The biggest advantage to Section 179 is that, if 2014 has been the first really profitable year since the economy went in the tank, it’s a way to reduce a shop’s immediate tax liability and give a cash-strapped business one more year to recover. It buys time to get ready to start paying income tax again and also provides a way to add some equipment now that will fuel the extra cash flow needed to sustain growth. In 2013, the limits of the program were $500,000 as that year’s write-off on a maximum investment of $2 million. Levels for 2014 still haven’t been set.

Other tax initiatives

If your woodshop primarily produces furniture and it’s located in Rhode Island, it might be worth looking at that state’s sales tax exemption for works of art.

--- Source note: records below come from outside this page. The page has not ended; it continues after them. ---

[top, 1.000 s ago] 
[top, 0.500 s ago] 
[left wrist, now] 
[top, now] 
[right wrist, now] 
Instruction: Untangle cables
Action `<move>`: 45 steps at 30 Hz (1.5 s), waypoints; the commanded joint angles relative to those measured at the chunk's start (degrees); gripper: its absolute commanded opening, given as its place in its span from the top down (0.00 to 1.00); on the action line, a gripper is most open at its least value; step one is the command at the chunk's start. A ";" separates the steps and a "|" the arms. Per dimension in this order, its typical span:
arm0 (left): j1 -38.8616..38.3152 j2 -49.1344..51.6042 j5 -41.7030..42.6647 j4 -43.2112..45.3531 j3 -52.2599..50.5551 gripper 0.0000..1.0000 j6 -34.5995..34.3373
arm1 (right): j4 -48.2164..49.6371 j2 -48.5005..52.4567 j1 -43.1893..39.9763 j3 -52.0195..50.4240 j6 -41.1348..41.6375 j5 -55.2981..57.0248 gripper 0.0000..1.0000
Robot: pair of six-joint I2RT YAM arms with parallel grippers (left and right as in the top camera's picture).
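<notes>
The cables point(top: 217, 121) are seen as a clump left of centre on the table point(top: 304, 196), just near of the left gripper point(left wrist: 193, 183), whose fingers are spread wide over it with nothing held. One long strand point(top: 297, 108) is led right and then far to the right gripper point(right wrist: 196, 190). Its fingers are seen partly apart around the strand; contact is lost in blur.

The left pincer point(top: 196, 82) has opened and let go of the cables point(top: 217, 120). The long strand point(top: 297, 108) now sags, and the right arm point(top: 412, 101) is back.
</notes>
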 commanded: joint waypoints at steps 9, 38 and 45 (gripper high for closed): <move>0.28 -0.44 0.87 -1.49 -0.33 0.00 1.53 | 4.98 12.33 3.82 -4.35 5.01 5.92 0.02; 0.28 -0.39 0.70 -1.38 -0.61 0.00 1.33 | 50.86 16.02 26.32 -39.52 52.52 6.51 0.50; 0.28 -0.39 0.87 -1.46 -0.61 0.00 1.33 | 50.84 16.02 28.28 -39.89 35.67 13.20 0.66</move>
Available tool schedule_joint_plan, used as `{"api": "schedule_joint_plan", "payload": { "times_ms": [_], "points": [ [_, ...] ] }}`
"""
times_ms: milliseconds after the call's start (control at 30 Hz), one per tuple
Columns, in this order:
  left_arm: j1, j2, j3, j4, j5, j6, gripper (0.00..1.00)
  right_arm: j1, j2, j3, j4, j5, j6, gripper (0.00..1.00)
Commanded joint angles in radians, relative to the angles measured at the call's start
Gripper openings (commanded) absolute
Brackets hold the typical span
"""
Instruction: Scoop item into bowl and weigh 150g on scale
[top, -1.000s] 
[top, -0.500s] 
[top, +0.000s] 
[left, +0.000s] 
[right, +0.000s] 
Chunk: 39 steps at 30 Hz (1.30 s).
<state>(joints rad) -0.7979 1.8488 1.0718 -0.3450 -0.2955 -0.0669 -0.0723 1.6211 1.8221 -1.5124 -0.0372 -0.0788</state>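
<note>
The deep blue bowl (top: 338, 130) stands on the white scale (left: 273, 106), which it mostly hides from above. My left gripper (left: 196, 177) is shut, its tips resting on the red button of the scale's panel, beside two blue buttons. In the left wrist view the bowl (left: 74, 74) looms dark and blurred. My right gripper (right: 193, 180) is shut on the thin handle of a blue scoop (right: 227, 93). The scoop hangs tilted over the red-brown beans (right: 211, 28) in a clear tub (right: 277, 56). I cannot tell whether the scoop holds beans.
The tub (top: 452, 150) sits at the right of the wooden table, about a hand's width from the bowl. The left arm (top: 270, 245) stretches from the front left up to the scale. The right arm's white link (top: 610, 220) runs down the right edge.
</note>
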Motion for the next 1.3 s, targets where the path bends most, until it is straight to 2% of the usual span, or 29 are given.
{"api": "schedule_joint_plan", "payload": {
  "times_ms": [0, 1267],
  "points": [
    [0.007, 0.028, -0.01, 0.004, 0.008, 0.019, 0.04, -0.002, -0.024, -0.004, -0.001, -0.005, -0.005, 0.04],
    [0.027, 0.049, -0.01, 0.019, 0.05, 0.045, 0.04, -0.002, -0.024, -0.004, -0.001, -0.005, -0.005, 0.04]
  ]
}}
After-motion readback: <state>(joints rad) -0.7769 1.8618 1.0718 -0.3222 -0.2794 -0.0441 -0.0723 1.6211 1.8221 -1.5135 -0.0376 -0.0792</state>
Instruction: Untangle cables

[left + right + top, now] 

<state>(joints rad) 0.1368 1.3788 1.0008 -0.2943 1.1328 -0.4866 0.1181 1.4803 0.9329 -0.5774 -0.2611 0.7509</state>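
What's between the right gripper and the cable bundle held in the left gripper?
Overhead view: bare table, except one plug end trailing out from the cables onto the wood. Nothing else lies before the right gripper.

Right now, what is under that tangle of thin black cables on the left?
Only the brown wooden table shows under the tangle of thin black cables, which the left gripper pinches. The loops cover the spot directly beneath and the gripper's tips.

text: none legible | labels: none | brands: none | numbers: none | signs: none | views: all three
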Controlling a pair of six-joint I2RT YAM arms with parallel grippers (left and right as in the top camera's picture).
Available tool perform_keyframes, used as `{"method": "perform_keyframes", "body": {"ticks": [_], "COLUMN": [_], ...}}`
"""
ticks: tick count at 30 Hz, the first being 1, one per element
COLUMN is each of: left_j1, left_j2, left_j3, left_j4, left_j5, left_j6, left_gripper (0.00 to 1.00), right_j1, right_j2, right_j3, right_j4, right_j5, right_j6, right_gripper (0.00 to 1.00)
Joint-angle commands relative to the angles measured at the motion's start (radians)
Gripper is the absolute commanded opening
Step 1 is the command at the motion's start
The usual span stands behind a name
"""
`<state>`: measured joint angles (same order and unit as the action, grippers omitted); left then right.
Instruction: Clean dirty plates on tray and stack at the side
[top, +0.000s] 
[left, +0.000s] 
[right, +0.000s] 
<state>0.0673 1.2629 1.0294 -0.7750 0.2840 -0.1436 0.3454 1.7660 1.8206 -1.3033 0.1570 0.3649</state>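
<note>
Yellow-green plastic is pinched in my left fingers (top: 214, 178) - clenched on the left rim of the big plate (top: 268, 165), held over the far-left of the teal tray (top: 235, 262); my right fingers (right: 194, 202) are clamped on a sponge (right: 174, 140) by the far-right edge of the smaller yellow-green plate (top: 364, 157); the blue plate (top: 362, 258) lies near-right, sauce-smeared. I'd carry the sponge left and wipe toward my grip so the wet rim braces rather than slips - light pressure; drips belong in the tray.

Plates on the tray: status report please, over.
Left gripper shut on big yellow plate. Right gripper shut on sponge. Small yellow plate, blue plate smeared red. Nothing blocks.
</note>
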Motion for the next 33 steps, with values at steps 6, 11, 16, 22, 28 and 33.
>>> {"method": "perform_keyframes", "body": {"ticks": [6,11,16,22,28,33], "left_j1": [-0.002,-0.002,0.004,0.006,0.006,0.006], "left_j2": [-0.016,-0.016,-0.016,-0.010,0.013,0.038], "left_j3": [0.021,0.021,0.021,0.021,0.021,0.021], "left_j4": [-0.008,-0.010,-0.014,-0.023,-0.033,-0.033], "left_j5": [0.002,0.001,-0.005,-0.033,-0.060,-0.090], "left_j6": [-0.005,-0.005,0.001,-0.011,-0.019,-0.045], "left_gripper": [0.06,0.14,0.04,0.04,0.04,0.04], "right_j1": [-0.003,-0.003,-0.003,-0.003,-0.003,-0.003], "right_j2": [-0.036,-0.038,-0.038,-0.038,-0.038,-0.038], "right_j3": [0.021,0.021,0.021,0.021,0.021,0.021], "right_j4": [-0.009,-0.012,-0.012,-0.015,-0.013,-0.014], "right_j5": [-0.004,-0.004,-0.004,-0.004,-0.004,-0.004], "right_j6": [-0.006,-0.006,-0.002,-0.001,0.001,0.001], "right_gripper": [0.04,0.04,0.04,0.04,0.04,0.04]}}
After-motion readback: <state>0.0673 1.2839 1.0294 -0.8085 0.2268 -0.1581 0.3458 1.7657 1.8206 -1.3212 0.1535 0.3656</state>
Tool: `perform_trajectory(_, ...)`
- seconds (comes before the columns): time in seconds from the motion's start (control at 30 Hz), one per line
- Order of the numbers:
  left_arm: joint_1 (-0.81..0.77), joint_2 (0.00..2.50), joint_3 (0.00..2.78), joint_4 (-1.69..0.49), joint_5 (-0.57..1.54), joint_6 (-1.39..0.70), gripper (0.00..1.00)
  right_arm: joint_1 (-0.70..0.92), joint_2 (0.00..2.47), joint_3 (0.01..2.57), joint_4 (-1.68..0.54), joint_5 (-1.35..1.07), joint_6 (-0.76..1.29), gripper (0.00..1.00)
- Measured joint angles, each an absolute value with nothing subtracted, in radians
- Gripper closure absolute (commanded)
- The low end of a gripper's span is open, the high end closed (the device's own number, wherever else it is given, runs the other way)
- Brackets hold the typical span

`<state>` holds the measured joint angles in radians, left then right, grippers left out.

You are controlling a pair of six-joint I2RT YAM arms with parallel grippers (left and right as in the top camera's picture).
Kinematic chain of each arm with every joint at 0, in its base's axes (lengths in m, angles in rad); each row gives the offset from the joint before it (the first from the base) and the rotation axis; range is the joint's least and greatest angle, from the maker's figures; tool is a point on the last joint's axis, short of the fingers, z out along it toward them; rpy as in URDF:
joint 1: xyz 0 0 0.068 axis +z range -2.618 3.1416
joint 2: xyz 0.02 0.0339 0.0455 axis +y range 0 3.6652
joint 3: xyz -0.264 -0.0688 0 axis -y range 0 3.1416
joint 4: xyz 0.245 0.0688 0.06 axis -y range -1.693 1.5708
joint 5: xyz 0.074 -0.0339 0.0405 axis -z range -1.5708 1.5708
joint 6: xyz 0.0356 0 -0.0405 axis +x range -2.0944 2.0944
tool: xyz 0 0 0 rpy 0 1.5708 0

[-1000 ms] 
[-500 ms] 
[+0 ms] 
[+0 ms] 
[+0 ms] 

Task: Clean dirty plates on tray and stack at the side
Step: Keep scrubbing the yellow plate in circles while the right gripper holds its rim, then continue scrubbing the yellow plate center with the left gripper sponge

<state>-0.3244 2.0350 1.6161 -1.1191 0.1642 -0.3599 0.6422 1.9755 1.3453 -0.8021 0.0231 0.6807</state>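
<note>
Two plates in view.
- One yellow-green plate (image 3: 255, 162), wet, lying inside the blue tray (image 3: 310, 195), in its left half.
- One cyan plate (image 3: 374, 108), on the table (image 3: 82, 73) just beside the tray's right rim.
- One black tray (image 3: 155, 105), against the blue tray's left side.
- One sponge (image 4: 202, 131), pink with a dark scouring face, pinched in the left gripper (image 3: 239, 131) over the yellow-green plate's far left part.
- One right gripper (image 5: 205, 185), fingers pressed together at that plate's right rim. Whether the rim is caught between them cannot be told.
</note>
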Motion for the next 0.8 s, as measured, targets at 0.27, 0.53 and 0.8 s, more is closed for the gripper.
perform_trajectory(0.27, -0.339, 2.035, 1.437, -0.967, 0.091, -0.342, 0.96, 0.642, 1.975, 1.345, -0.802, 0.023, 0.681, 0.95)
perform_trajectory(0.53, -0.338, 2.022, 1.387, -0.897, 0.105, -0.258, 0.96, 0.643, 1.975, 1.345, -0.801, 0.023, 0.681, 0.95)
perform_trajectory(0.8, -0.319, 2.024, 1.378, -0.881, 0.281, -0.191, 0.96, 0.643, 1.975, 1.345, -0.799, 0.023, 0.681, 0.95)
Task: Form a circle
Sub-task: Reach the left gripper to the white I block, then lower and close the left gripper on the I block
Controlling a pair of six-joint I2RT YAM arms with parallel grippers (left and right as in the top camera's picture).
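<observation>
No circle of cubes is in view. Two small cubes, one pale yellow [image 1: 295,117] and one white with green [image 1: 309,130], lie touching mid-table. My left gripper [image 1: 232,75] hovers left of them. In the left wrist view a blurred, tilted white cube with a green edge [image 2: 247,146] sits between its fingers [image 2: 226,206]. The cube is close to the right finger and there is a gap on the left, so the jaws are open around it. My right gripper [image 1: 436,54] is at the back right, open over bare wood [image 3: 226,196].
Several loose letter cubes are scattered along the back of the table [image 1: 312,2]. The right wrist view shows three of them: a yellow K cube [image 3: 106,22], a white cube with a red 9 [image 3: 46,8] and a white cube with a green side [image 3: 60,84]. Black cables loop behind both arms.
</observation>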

Designed to attract businesses to the state, keep existing companies within its borders and encourage new concerns, such state tax incentives might not sound like a big deal, but they are definitely significant. If a business is operating at 8 to 10 percent profitability and the state sales tax is being forgiven at, say, 4 percent of gross sales, those numbers can mean the difference between upgrading equipment or not. An accountant can very quickly tell a woodshop owner whether a state sales tax initiative will make the purchase or lease of new equipment possible.

Next spring, the state of Florida will be offering such a program and it has the stated goal of attracting new manufacturing.

But perhaps the most significant state program, in terms of population alone, is California’s. There, the Board of Equalization (what would usually be referred to as the Department of Revenue) is the agency responsible for collecting sales tax. A new law that took effect on July 1 permits “manufacturers to obtain a partial exemption of sales and use tax on certain manufacturing and research-and-development equipment purchases,” if they meet certain requirements.

The tax incentives are designed to “create good jobs with middle-class wages and benefits” within “areas of the state suffering from high rates of unemployment and poverty.” The partial exemption only applies to the state sales-and-use tax, which is 4.1875 percent. Local sales and use taxes still apply and, in order to qualify for the exemption, businesses must meet all of the following conditions:

• Be engaged in a qualified manufacturing business activity.

• Purchase qualified equipment.

• Use that qualified equipment for the purposes allowed by this law.

The Board of Equalization strongly recommends that any woodshop seeking to take advantage of the rule submit its plan to the board and receive a written acknowledgment saying that such a purchase will qualify. Failure to do so, the state says, could result in tax penalties, so be careful.